6. Method according to claim 5, further comprising the
determination of at least one reference point in said at least one
active area of said at least one reference model, said comparison
step comprising a step of location of said at least one reference
point in said active area of said comparison model.
7. Method according to claim 1, wherein said comparison step
comprises a step of evaluation of the correlation of at least one
part of said at least one processed reference model and at least
one part of said at least one comparison model.
8. Method according to claim 1, wherein said comparison step
comprises a step of evaluation of the difference of at least one
part of said at least one processed reference model from at least
one part of said at least one comparison model.
9. Method according to claim 1, wherein said step of creation of
said reference model comprises a step of geometric transformation
of homographic type of a representation of said at least one
object.
10. Method according to claim 1, wherein said at least one
comparison model is determined according to said pose of said at
least one object, said step of extraction of said comparison model
comprising a step of geometric transformation of homographic type
of at least one part of said at least one image.

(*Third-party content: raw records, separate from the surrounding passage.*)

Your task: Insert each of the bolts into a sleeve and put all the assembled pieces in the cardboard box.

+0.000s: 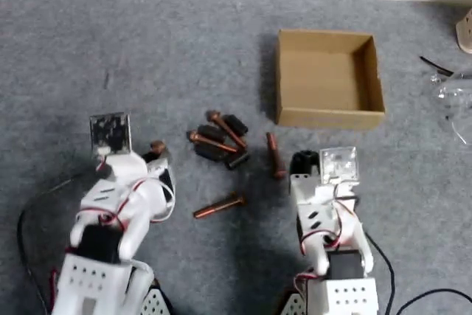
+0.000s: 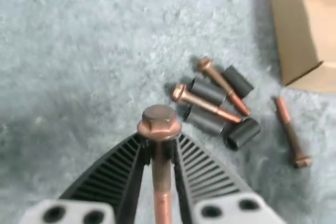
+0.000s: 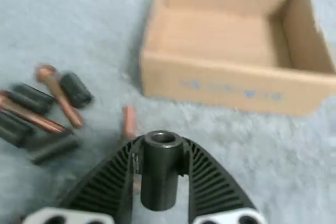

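Note:
My left gripper is shut on a copper bolt, held head forward above the grey felt; in the high view this gripper is left of the pile. My right gripper is shut on a black sleeve with its bore facing outward, and stands in front of the cardboard box. The box sits open at the back right. Between the arms lies a pile of two bolts and several black sleeves. One loose bolt lies nearer the arms, another beside the right gripper.
Clear plastic items and thin cables lie at the table's right edge. A black cable runs beside the left arm's base. Open grey felt stretches across the back left of the table.

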`<state>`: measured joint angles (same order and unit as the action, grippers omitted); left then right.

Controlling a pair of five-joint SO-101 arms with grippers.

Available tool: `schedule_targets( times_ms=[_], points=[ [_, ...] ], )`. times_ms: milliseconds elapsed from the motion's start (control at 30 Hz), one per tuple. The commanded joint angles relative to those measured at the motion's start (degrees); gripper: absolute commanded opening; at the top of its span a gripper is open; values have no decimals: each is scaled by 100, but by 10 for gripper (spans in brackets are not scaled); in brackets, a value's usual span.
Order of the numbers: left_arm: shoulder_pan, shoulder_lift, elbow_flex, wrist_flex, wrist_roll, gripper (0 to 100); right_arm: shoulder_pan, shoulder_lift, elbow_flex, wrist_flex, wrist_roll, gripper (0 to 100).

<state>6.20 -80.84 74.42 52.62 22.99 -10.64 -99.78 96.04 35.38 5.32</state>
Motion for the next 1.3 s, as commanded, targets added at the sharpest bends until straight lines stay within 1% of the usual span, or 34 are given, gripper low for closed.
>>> schedule_targets(
  times_ms=[0,167,267,333,467,600,700,800,867,933,1033,1100,1167,1267],
  points=[
    [-22,-1235,602,-352,-26,4,-382,-620,470,259,79,4],
    [-40,-2536,1147,-396,-18,4,-769,-479,479,268,70,4],
    [-75,-2325,1077,-396,18,4,-1024,-576,479,259,70,4],
    [-215,-2281,936,-510,26,4,-1332,-567,479,259,70,4],
    [-356,-2316,602,-1222,26,4,-2044,-567,470,259,70,4],
    [22,-2316,558,-2048,26,4,-2589,-558,409,84,79,4],
    [382,-2299,760,-2778,26,4,-2712,-558,426,-400,79,4],
    [479,-2299,963,-3411,26,4,-2712,-558,426,-822,79,4],
    [505,-2299,1033,-3675,26,4,-2721,-558,426,-1095,114,4],
    [514,-2299,1068,-3763,70,4,-2756,-558,435,-1385,448,4],
    [514,-2299,1095,-3736,791,4,-2897,-549,629,-1516,967,4],
    [514,-2299,1095,-3736,1108,4,-2993,-549,760,-1516,1046,4],
    [532,-2299,1095,-3736,1125,4,-3116,-549,760,-1516,1046,4],
    [752,-2299,1103,-3701,1125,4,-3178,-541,760,-1464,1073,4]
  ],
)
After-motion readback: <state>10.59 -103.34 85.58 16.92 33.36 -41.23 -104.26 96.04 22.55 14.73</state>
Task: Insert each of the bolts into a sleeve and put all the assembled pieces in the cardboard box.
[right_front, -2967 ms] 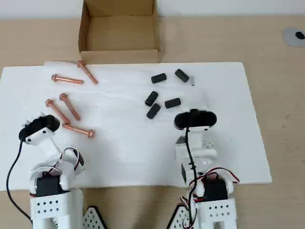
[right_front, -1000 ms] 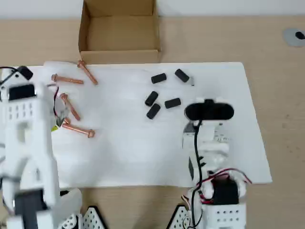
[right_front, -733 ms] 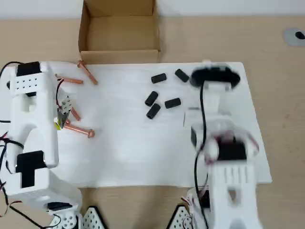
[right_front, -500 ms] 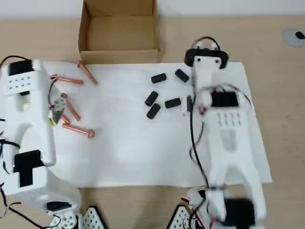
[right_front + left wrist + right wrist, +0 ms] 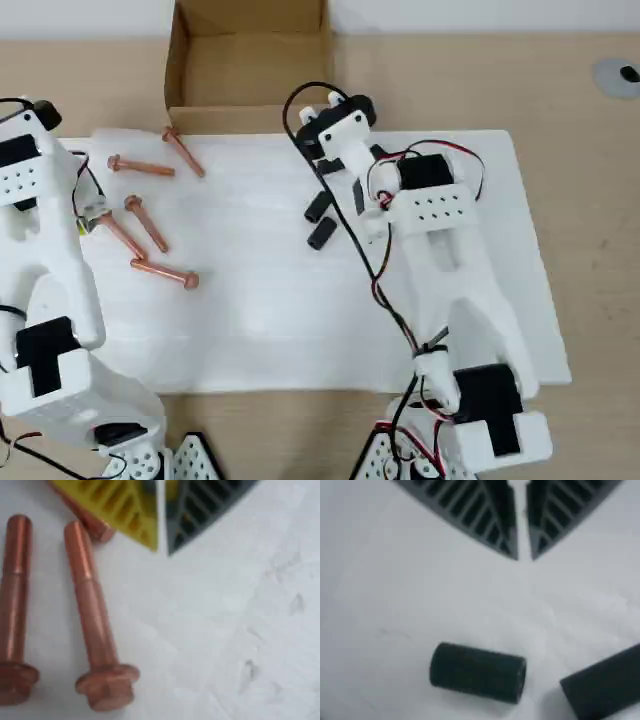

11. Method according to claim 1, wherein said step of creation of
said at least one reference model comprises a step of determination
of at least one Gaussian model representing the distribution of at
least one parameter of at least one element of said reference
model.
12. Method according to claim 11, wherein said comparison step
comprises a step of evaluation of a measurement of a distance
between at least one point of said comparison model corresponding
to said at least one point of said reference model and said
Gaussian model associated with said at least one point of said
reference model.
13. Method according to claim 1, wherein said reference model
comprises a three-dimensional geometric model and an associated
texture, the method further comprising a step of determination,
during said use phase, of a representation of said reference model
according to said pose of said at least one object and according to
said geometric model and said texture.
14. Method according to claim 1, further comprising a step of
activation of at least one action in response to said detection of
said at least one interaction.
15. Method according to claim 1, wherein said modification of the
appearance of said at least one object results from the presence of
an object, referred to as the second object, different from said at
least one object, between said at least one object and the source
of said at least one image.
16. Method according to claim 1, wherein said modification of the
appearance of said at least one object results from a modification
of said at least one object.
17. Computer program comprising instructions adapted to execute
each of the steps: in an initialization phase, creation of at least
one reference model associated with said at least one object;
processing of said at least one reference model; in a use phase:
determination of the pose of said at least one object in said at
least one image; extraction of at least one comparison model from
said at least one image according to said at least one object; and
comparison of said at least one processed reference model and said
at least one comparison model as a function of said determined pose
and detection of said at least one interaction in response to said
comparison step.
18. Computer program according to claim 17, further comprising
instructions adapted to execute each of the steps of definition of
at least one active area in said at least one reference model and
of determination of said at least one active area in said
comparison model during said use phase, said comparison step being
based on said active areas.
19. Computer program according to claim 17, further comprising
instructions adapted to execute the step of evaluation of the
correlation of at least one part of said at least one processed
reference model and at least one part of said at least one
comparison model.
20. Computer program according to claim 17, further comprising
instructions adapted to execute each of the steps of determination
of at least one Gaussian model representing the distribution of at
least one parameter of at least one element of said reference model
and of evaluation of a measurement of a distance between at least
one point of said comparison model corresponding to said at least
one point of said reference model and said Gaussian model
associated with said at least one point of said reference
model.
21. Computer program according to claim 17, further comprising
instructions adapted to execute the step of activation of at least
one action in response to said detection of said at least one
interaction.
22. Device comprising means adapted to execute each of the steps
of, in an initialization phase, creation of at least one reference
model associated with said at least one object; processing of said
at least one reference model; in a use phase: determination of the
pose of said at least one object in said at least one image;
extraction of at least one comparison model from said at least one
image according to said at least one object; and comparison of said
at least one processed reference model and said at least one
comparison model as a function of said determined pose and
detection of said at least one interaction in response to said
comparison step.
23. Device according to claim 22, further comprising means adapted
to execute each of the steps of definition of at least one active
area in said at least one reference model and of determination of
said at least one active area in said comparison model during said
use phase, said comparison step being based on said active
areas.
24. Device according to claim 22, further comprising means adapted
to execute the step of evaluation of the correlation of at least
one part of said at least one processed reference model and at
least one part of said at least one comparison model.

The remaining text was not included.